そうセオドルにですらわかるようなそれがそこにいた。
輝くような、それでいて夜に浮かぶ月のような落ち着いた金の髪を揺らして、宝石のような真っ赤な瞳を灯している。
肢体は透き通るようで、長く、繊細で、その身を隠す夜を布にして頭から被ったような貫頭衣はひらりと舞う。
きっと、エインセルは聖域にいた時随分と自分に加減してくれていたのだろう。
そう、分かってしまうほどに、セオドルにとって、目の前のそれは脅威であった。
「大精霊エインセルともあろう貴方が、地を這うなんて、落ちたものね」
その金色の少女の見た目をしたそれは、他の者など見えてないかのようにただ一点、エインセルを見てそう言った。
それは侮蔑か呆れか、今しがた初対面を終えたセオドルにとっては、判断できぬことであった。
だが、それでも、エインセル以外の、メンバー誰一人として、あの金色の大精霊の眼中にはないと言う事がわかってしまった。
「結解を解除して、こちらをまんまと巣の中まで誘い込みましたか。
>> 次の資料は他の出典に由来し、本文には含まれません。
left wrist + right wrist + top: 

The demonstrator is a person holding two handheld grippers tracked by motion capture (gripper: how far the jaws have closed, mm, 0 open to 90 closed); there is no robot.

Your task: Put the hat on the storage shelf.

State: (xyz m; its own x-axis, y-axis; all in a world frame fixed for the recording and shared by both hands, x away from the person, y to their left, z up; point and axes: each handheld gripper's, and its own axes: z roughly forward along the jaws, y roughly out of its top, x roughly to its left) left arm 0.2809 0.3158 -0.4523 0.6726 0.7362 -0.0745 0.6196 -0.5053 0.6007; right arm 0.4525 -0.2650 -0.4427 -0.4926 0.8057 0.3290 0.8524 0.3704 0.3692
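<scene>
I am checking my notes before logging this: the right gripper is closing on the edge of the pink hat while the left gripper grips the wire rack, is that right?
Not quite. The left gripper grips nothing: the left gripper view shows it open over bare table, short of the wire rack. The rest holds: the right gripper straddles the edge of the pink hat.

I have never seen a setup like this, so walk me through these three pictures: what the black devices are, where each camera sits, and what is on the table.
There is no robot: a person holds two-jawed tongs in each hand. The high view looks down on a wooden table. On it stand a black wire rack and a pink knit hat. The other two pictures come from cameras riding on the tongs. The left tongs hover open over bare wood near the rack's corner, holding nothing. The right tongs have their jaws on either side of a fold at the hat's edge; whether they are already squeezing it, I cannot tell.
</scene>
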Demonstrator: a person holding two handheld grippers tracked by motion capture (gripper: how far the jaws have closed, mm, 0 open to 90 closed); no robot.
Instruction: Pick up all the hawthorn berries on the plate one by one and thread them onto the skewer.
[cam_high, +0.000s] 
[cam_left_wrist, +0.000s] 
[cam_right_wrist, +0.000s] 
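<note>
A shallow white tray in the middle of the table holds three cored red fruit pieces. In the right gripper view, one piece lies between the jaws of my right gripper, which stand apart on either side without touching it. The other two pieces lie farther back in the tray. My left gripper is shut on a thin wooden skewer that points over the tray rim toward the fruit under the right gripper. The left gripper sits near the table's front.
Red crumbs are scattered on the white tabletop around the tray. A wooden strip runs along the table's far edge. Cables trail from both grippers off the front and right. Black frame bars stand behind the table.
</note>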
ですが、どうして、来るとわかったんですか?エーリュー」
その言葉には、疑問が色濃く出ていた。
結解を意識していたこちらに対して、あえてそれを解除し、眷属の使える空間までおびき寄せる。
それは分かる。
が、そもそも、何故こちらの接近に気付けたのだろうか。
外部からの侵入者の感知は、結解に触れてから初めて出来る事であり、この結果は有り得ない。
「答えるとでも?」
ただ、侮るような、笑みをたたえてそう返した。
「じゃあいいです。死んでください」
「そっちが死ね」
エインセルの言葉に、エーリューが短く返した。
相反する二人の、言葉。
ただ、次の瞬間においては、行動が重なることとなる。
「「──キユケ・バ・ローオッ!」」
それぞれが突き出した手から放たれる魔法は、真っ向からぶつかり多大な衝撃を生んだ。